* _Exercise description_: Give back exactly the stretch of data below from the line holding "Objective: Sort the" through the line holding "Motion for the", both ends included, and leave the remaining lines out.

##############################

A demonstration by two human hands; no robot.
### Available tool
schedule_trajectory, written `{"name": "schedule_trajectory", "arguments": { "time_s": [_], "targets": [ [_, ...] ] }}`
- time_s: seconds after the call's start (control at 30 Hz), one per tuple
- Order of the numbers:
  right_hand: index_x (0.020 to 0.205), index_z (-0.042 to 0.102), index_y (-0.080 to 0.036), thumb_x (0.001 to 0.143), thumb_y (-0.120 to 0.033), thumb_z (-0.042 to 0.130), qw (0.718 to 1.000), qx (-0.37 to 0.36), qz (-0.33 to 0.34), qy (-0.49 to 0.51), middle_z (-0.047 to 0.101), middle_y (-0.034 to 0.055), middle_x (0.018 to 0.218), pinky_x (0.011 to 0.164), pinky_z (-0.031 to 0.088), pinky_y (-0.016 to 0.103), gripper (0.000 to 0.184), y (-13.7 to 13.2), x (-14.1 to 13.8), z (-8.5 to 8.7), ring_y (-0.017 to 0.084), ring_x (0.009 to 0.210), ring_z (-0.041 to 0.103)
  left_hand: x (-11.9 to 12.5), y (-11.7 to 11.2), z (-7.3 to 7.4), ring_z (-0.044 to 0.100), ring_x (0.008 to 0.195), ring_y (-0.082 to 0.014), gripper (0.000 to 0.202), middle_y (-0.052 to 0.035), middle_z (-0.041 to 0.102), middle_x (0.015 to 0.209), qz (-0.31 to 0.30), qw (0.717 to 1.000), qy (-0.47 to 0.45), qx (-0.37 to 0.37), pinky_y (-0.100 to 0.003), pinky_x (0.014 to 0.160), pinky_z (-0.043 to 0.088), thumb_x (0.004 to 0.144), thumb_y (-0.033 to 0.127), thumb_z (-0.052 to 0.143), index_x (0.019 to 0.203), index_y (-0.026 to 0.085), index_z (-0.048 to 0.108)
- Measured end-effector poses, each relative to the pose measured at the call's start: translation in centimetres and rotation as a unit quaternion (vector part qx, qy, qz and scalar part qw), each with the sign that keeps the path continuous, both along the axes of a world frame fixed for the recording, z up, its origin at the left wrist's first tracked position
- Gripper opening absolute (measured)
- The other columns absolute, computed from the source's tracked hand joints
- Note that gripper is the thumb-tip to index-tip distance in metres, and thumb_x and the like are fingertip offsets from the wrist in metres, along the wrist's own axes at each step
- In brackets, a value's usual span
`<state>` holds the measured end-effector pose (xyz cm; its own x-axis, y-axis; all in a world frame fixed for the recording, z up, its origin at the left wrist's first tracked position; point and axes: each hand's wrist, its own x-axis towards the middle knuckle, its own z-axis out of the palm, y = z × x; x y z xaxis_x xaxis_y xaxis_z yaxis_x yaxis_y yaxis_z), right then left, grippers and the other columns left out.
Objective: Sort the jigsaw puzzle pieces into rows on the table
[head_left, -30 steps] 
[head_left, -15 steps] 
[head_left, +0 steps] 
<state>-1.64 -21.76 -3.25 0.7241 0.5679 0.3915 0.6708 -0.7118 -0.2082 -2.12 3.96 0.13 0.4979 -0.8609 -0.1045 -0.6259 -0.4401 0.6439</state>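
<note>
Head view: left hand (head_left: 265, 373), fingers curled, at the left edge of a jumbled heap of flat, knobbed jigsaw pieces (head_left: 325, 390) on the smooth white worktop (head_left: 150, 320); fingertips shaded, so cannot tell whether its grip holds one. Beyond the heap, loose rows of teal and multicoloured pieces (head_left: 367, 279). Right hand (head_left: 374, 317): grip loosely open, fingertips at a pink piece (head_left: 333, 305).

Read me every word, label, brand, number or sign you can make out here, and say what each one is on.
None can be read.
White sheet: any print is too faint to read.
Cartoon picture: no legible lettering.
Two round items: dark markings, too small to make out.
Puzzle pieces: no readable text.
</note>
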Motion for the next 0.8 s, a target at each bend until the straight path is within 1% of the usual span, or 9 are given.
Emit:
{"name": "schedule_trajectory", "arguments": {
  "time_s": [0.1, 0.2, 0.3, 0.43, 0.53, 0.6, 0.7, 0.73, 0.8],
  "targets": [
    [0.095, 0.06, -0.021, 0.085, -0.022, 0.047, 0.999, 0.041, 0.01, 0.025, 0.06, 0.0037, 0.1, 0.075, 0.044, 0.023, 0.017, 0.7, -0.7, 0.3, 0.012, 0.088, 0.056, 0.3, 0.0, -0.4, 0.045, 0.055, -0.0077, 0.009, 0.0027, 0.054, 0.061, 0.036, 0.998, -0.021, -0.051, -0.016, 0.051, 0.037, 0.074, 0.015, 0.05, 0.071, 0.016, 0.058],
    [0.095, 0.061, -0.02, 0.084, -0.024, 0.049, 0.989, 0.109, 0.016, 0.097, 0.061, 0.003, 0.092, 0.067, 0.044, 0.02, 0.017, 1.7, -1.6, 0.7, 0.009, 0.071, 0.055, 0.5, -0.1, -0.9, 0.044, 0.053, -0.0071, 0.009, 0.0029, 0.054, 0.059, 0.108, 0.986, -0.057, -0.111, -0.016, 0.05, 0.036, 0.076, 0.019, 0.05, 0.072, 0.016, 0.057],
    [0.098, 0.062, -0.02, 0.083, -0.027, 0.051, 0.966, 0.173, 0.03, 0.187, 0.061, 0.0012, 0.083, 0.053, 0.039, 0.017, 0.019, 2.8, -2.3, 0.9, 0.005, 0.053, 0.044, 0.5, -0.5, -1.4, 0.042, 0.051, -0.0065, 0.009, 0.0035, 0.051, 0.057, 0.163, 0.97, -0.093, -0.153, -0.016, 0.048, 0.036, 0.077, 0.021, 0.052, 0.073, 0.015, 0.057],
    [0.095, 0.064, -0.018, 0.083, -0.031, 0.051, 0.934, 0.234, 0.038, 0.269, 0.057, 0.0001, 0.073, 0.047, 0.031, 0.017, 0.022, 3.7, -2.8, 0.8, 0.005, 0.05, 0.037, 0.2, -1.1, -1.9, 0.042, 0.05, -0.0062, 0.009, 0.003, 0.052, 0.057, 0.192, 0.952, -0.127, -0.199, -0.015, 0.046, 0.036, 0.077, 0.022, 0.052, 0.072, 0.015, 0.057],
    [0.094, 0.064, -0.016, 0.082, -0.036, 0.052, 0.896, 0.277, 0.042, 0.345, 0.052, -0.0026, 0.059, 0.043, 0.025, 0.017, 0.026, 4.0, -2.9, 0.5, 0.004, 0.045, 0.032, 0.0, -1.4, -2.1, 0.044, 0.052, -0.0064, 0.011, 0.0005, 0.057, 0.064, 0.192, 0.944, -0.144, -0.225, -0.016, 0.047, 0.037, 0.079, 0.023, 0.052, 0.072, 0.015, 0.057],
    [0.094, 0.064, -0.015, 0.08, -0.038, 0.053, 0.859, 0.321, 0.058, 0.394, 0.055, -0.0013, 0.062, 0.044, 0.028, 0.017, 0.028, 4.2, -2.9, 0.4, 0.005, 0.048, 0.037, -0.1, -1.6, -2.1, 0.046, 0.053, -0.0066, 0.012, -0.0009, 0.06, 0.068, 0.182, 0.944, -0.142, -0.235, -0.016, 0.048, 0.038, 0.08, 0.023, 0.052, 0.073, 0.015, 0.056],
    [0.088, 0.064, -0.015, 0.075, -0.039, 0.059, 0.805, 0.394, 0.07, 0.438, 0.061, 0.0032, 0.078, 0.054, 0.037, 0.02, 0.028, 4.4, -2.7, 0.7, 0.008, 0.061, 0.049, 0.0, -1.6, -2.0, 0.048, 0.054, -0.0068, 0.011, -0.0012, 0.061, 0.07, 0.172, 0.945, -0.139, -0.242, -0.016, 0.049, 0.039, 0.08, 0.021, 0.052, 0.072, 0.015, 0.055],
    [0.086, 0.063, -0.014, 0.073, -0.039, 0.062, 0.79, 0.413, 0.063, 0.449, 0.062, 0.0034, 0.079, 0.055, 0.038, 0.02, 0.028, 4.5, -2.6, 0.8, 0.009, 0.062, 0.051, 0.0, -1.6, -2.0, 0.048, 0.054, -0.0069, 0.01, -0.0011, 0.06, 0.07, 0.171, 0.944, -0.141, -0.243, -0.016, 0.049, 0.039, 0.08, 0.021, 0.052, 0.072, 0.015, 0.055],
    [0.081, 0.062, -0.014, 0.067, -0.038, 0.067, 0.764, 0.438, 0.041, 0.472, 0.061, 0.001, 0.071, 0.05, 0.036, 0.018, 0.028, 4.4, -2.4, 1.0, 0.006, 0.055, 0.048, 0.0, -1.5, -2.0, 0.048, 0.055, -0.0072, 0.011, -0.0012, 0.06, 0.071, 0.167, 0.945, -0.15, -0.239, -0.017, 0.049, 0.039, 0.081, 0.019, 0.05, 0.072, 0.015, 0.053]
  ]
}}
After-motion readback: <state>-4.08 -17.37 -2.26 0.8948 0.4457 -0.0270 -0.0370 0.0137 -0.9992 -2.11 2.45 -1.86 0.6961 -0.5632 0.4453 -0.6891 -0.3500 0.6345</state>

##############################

* _Task response_:
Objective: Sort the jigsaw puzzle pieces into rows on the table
[head_left, -30 steps] 
[head_left, -15 steps] 
[head_left, +0 steps] 
<state>-1.64 -21.76 -3.25 0.7241 0.5679 0.3915 0.6708 -0.7118 -0.2082 -2.12 3.96 0.13 0.4979 -0.8609 -0.1045 -0.6259 -0.4401 0.6439</state>
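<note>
Head view: left hand (head_left: 265, 373), fingers curled, at the left edge of a jumbled heap of flat, knobbed jigsaw pieces (head_left: 325, 390) on the smooth white worktop (head_left: 150, 320); fingertips shaded, so cannot tell whether its grip holds one. Beyond the heap, loose rows of teal and multicoloured pieces (head_left: 367, 279). Right hand (head_left: 374, 317): grip loosely open, fingertips at a pink piece (head_left: 333, 305).

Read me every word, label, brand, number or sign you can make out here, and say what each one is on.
None can be read.
White sheet: any print is too faint to read.
Cartoon picture: no legible lettering.
Two round items: dark markings, too small to make out.
Puzzle pieces: no readable text.
</note>
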Motion for the next 0.8 s, a target at each bend until the straight path is within 1% of the usual span, or 9 are given.

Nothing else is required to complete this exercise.